I remember that at this moment she looked at me in a peculiar way. The fact is that my face must have been expressing all the maze of senseless, gross sensations which were seething within me. To this day I can remember, word for word, the conversation as I have written it down. My eyes were suffused with blood, and the foam had caked itself on my lips. Also, on my honour I swear that, had she bidden me cast myself from the summit of the Shlangenberg, I should have done it. Yes, had she bidden me in jest, or only in contempt and with a spit in my face, I should have cast myself down.
“Oh no! Why so? I believe you,” she said, but in such a manner—in the manner of which, at times, she was a mistress—and with such a note of disdain and viperish arrogance in her tone, that God knows I could have killed her.
Yes, at that moment she stood in peril. I had not lied to her about that.
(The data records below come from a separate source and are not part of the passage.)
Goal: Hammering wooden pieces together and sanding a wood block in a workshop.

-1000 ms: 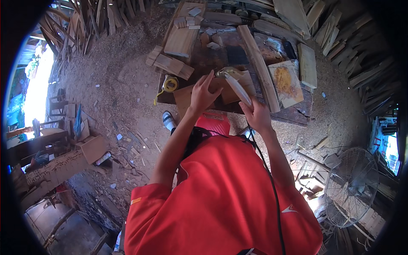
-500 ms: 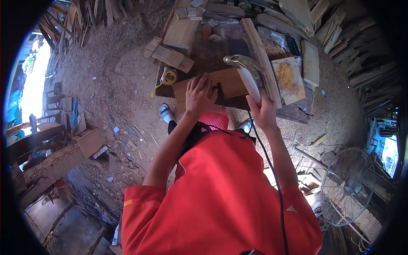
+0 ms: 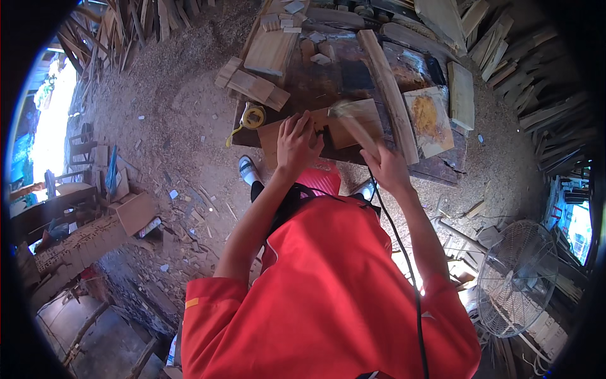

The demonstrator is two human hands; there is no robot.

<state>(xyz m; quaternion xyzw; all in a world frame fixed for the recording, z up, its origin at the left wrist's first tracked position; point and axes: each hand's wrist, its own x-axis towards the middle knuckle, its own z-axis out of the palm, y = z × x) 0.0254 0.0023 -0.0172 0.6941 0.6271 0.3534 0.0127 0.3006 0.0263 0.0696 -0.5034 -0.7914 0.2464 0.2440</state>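
Note:
My right hand (image 3: 388,170) is wrapped around the handle of a hammer (image 3: 362,131). Its blurred head is low over a brown wooden board (image 3: 355,120) at the bench's near edge. On the left part of that board lies my left hand (image 3: 298,144), its fingers stretched toward the far edge and its thumb apart. A small dark notch or gap shows in the wood beside the thumb; I cannot tell which. Whatever is beneath my left palm is hidden. A yellow tape measure (image 3: 253,117) rests just left of the board.
Wood blocks (image 3: 255,87) and a pale plank (image 3: 271,52) lie on the bench's left side. A long plank (image 3: 390,95) runs along its right half. A black cable (image 3: 404,252) hangs by my right arm. A caged fan (image 3: 517,278) stands at lower right; scraps litter the floor.
The hammer has swung down, its head dropping from raised to close over the board. My right hand has tipped with it. My left hand stays nearly in place on the board.

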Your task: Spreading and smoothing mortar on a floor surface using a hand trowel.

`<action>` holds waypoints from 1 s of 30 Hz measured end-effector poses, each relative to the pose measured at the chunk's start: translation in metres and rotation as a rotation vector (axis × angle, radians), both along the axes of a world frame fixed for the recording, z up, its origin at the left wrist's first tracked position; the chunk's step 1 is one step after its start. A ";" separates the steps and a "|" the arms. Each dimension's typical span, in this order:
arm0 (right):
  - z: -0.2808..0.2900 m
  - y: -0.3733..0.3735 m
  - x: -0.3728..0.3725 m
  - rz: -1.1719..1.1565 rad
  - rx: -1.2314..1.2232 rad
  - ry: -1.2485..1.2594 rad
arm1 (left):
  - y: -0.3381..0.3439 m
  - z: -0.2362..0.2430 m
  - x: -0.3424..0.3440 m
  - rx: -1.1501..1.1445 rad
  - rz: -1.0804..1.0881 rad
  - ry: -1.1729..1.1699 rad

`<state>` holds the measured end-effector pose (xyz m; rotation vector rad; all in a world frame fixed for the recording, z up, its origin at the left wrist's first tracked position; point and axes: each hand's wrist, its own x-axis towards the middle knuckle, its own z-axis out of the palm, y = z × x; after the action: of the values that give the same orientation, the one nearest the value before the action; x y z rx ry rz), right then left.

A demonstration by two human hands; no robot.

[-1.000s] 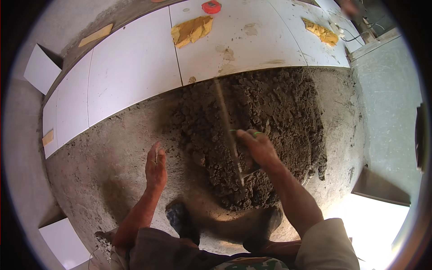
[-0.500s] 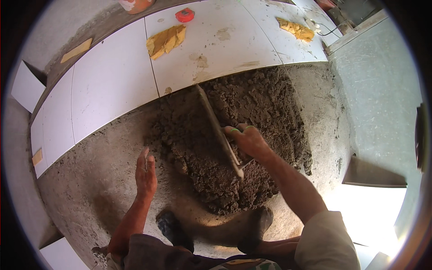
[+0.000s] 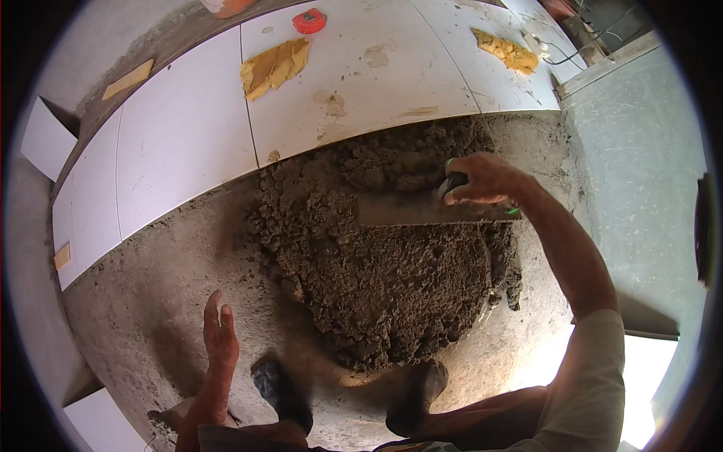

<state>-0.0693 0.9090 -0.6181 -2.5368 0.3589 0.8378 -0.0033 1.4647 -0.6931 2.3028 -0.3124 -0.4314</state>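
A heap of dark, lumpy mortar [image 3: 384, 264] lies on the grey concrete floor in front of me. My right hand [image 3: 482, 178] grips the handle of a flat trowel [image 3: 422, 211], whose blade lies across the upper part of the heap, pointing left. My left hand [image 3: 220, 337] hovers flat over bare floor to the left of the heap, fingers together and holding nothing. My two shoes [image 3: 282, 395] stand at the heap's near edge.
Large white floor tiles [image 3: 188, 128] run along the far side, touching the heap. Yellow rags [image 3: 273, 66] and a red tape measure [image 3: 309, 20] lie on them. A grey wall [image 3: 640, 158] stands to the right. Loose white tiles [image 3: 45, 139] lean at the left.
My right hand has swung the trowel from upright along the heap to lying crosswise near the heap's far edge. My left hand stayed low at the left.
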 end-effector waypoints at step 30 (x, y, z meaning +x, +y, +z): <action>0.021 -0.067 -0.050 -0.318 -0.113 -0.179 | 0.049 0.144 -0.020 0.544 -0.266 -0.274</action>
<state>-0.1193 0.8422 -0.5970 -2.5376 0.7442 0.4797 -0.0231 1.5135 -0.5494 2.8736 -0.7159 -0.3602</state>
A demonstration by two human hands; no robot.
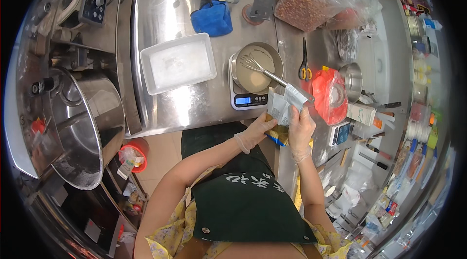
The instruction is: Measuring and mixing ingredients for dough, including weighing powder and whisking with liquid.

“Surely you are not a coward?” suddenly she asked me.
“I do not know,” I replied. “Perhaps I am, but I do not know. I have long given up thinking about such things.”
“If I said to you, ‘Kill that man,’ would you kill him?”
“Whom?”
“Whomsoever I wish?”
“The Frenchman?”
“Do not ask me questions; return me answers. I repeat, whomsoever I wish? I desire to see if you were speaking seriously just now.”